| Data |
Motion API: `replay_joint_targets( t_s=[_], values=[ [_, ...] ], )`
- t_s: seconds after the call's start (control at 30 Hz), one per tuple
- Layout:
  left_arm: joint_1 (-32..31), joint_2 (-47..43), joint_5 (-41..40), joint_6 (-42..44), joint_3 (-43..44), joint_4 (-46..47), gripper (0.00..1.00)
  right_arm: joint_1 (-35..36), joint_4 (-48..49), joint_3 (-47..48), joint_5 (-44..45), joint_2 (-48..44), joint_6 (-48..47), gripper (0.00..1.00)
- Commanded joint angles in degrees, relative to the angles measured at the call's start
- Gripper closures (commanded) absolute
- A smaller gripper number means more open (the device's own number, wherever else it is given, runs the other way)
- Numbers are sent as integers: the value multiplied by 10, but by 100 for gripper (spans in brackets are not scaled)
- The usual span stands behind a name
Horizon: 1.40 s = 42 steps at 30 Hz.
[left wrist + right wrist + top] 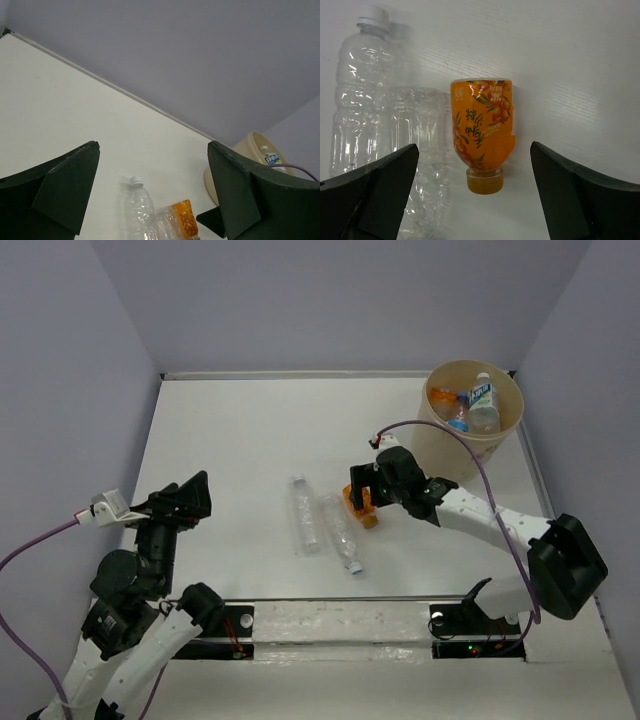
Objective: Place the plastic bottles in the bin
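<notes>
Two clear plastic bottles (pixel 306 514) (pixel 342 534) lie side by side at the table's middle. An orange-labelled bottle (pixel 362 508) lies just right of them. My right gripper (pixel 362 490) is open and hovers over the orange bottle (pixel 482 132), its jaws wide on either side, not touching it. The tan bin (pixel 440 445) stands at the back right with a blue-labelled bottle (pixel 457 412) and a white-green labelled bottle (pixel 484 403) inside. My left gripper (pixel 197 495) is open and empty at the left, pointing toward the bottles (pixel 138 207).
The purple cable (pixel 470 455) of the right arm arcs over the table in front of the bin. White walls enclose the table on three sides. The bin's rim (pixel 240 145) shows at the right of the left wrist view.
</notes>
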Motion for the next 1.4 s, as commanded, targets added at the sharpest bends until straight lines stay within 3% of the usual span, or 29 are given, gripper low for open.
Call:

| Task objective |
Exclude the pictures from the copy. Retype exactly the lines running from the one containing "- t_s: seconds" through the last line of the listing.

| Task answer |
- t_s: seconds after the call's start (control at 30 Hz), one per tuple
- Layout:
  left_arm: joint_1 (-32..31), joint_2 (-47..43), joint_5 (-41..40), joint_6 (-42..44), joint_3 (-43..44), joint_4 (-46..47), gripper (0.00..1.00)
  right_arm: joint_1 (-35..36), joint_4 (-48..49), joint_3 (-47..48), joint_5 (-44..45), joint_2 (-48..44), joint_6 (-48..47), gripper (0.00..1.00)
- Commanded joint angles in degrees, relative to the angles measured at the call's start
- Gripper closures (commanded) absolute
- A smaller gripper number means more open (the device's own number, wherever else it is given, runs the other way)
- Numbers are sent as integers: the value multiplied by 10, but by 100 for gripper (spans in brackets are not scaled)
- The usual span stands behind a name
Horizon: 1.40 s = 42 steps at 30 Hz.
[left wrist + right wrist + top] 
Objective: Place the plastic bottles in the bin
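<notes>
Two clear plastic bottles (pixel 306 514) (pixel 342 534) lie side by side at the table's middle. An orange-labelled bottle (pixel 362 508) lies just right of them. My right gripper (pixel 362 490) is open and hovers over the orange bottle (pixel 482 132), its jaws wide on either side, not touching it. The tan bin (pixel 440 445) stands at the back right with a blue-labelled bottle (pixel 457 412) and a white-green labelled bottle (pixel 484 403) inside. My left gripper (pixel 197 495) is open and empty at the left, pointing toward the bottles (pixel 138 207).
The purple cable (pixel 470 455) of the right arm arcs over the table in front of the bin. White walls enclose the table on three sides. The bin's rim (pixel 240 145) shows at the right of the left wrist view.
</notes>
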Motion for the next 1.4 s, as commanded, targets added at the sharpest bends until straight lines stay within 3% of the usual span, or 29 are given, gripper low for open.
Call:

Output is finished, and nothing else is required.